Prompt
In the data that follows, give the number of lines containing the word "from". Offer no additional comment.

Data records
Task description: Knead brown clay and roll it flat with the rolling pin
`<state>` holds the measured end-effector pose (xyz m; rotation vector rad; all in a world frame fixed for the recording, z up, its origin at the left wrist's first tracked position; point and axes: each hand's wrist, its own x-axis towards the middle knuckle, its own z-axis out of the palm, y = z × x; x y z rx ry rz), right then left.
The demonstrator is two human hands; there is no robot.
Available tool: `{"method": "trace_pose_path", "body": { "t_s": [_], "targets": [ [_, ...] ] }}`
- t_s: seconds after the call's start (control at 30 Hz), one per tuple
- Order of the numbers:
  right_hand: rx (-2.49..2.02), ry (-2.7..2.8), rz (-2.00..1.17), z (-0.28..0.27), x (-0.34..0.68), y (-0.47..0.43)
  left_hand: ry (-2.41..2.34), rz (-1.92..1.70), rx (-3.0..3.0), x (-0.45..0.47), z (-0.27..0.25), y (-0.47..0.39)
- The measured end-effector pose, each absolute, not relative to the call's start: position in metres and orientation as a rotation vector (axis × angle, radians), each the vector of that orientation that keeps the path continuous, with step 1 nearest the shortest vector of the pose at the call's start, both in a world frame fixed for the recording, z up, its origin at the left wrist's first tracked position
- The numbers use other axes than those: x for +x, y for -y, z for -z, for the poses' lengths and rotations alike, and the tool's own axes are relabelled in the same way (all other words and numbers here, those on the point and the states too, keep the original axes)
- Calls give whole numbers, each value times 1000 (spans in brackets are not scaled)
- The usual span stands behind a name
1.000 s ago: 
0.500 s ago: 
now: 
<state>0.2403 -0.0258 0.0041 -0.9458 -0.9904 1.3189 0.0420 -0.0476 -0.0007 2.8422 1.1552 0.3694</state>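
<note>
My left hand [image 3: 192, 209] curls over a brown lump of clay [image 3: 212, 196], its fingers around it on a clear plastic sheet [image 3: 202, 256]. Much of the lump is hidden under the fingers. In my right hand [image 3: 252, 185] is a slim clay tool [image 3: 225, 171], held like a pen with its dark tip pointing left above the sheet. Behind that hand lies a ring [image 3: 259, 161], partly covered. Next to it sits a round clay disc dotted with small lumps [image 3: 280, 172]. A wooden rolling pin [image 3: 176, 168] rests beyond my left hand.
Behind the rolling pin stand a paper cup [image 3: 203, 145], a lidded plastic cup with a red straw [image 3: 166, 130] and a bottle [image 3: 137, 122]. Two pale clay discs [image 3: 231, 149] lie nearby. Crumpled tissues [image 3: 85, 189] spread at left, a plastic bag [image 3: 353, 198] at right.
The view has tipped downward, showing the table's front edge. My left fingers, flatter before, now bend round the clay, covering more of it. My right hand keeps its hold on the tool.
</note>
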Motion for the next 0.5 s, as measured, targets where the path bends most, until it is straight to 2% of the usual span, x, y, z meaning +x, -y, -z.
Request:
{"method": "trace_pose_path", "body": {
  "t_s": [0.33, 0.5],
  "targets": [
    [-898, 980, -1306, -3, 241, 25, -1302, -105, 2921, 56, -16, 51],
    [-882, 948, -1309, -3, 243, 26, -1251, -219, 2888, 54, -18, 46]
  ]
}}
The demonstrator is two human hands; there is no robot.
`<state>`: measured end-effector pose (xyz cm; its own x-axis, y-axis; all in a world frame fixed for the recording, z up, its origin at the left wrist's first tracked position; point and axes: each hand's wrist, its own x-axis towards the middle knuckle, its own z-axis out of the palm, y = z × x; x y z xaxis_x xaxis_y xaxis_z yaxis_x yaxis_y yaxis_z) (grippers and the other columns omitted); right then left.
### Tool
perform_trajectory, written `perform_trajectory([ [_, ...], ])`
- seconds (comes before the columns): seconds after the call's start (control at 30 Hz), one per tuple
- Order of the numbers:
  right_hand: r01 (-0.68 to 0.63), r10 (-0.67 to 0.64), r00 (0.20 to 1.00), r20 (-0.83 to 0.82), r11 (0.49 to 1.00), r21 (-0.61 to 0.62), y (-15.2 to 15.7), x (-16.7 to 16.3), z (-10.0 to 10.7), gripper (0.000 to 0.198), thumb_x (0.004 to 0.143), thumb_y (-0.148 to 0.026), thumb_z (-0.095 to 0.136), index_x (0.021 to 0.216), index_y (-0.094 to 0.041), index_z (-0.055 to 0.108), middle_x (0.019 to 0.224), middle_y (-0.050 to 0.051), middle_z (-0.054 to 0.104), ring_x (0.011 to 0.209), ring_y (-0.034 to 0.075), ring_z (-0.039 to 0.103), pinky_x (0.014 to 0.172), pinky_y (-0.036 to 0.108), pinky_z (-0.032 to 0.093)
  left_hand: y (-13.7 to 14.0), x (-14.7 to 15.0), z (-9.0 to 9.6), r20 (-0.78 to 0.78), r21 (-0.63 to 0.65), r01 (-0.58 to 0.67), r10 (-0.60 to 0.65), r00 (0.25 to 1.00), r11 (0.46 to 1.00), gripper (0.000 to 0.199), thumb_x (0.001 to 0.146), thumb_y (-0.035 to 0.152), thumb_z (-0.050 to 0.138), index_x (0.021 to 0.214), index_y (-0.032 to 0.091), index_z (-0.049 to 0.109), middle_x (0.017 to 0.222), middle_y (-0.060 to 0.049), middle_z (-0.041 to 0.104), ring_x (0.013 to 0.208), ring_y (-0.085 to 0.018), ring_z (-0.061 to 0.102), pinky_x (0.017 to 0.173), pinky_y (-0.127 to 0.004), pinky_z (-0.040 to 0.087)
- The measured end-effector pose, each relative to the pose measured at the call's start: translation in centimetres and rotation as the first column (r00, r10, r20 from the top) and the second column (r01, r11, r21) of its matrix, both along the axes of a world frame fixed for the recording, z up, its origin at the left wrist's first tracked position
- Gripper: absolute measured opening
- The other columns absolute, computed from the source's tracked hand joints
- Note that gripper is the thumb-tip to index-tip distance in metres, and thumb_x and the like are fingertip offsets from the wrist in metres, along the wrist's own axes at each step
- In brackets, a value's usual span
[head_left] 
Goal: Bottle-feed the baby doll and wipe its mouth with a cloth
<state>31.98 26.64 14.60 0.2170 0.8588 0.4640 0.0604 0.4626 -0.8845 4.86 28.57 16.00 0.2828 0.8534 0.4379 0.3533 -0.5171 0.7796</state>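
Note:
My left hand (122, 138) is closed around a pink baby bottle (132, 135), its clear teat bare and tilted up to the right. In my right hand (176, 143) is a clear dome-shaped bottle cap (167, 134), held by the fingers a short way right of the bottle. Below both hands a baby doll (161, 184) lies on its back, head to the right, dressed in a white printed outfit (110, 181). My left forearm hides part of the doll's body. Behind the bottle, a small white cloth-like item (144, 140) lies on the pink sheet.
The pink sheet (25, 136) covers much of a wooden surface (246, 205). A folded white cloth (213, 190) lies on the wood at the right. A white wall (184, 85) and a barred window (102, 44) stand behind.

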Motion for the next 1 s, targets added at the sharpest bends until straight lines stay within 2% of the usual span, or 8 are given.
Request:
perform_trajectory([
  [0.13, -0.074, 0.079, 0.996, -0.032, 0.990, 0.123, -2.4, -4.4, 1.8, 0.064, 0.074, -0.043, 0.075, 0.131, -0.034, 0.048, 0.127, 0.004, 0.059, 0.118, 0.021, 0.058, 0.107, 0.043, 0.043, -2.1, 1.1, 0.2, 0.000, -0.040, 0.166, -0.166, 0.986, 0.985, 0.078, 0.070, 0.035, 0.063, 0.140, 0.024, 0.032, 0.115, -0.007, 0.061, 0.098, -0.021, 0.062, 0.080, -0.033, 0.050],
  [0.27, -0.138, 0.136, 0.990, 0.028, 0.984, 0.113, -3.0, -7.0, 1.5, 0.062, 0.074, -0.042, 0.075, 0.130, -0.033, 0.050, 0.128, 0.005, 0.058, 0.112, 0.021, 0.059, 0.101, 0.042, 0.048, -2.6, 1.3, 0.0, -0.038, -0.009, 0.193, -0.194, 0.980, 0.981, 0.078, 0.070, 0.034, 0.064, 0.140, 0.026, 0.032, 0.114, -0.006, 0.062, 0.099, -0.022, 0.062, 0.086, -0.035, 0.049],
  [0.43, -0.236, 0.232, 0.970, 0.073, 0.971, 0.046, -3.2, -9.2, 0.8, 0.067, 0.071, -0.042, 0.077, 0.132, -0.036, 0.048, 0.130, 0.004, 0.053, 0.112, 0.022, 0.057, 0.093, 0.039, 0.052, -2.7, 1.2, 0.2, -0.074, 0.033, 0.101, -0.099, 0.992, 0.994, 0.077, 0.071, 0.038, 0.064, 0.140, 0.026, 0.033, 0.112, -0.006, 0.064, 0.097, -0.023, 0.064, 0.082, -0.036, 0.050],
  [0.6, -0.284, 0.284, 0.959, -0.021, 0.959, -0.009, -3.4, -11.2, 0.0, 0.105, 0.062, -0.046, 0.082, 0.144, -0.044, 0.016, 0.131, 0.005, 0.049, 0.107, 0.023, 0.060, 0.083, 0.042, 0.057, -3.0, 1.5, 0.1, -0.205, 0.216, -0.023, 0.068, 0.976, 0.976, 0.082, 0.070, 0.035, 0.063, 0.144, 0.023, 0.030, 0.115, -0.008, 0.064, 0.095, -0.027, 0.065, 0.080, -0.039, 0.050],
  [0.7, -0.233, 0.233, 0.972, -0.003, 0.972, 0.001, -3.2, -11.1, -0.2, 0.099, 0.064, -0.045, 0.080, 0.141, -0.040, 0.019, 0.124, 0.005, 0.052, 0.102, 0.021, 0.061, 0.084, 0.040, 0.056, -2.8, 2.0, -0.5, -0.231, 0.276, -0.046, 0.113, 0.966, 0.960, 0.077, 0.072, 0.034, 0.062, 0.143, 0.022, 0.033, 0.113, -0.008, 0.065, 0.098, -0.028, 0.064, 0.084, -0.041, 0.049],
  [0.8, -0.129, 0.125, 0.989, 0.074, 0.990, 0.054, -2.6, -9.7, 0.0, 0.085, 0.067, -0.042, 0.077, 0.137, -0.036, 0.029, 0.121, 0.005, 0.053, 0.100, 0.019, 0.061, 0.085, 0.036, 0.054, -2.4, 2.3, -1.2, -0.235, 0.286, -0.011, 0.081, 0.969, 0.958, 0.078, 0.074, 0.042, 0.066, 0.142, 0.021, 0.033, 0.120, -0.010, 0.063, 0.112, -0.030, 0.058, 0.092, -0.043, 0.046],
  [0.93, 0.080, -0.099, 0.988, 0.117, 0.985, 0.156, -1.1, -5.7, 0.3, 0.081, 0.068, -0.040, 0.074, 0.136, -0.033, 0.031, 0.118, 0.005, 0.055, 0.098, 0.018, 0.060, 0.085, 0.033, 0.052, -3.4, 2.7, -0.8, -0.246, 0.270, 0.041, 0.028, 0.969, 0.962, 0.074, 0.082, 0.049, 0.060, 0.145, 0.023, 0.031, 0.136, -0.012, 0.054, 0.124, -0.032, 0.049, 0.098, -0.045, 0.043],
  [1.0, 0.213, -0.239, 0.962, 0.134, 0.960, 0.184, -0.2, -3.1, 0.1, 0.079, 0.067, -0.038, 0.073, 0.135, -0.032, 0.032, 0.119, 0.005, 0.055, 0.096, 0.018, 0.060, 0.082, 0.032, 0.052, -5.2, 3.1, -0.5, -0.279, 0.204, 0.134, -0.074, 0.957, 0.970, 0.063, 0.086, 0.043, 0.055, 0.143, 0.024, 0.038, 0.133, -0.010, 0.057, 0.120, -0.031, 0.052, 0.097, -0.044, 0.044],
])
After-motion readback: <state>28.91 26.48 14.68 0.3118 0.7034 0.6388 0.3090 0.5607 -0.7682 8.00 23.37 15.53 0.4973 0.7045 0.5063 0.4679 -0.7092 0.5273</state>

Final answer
3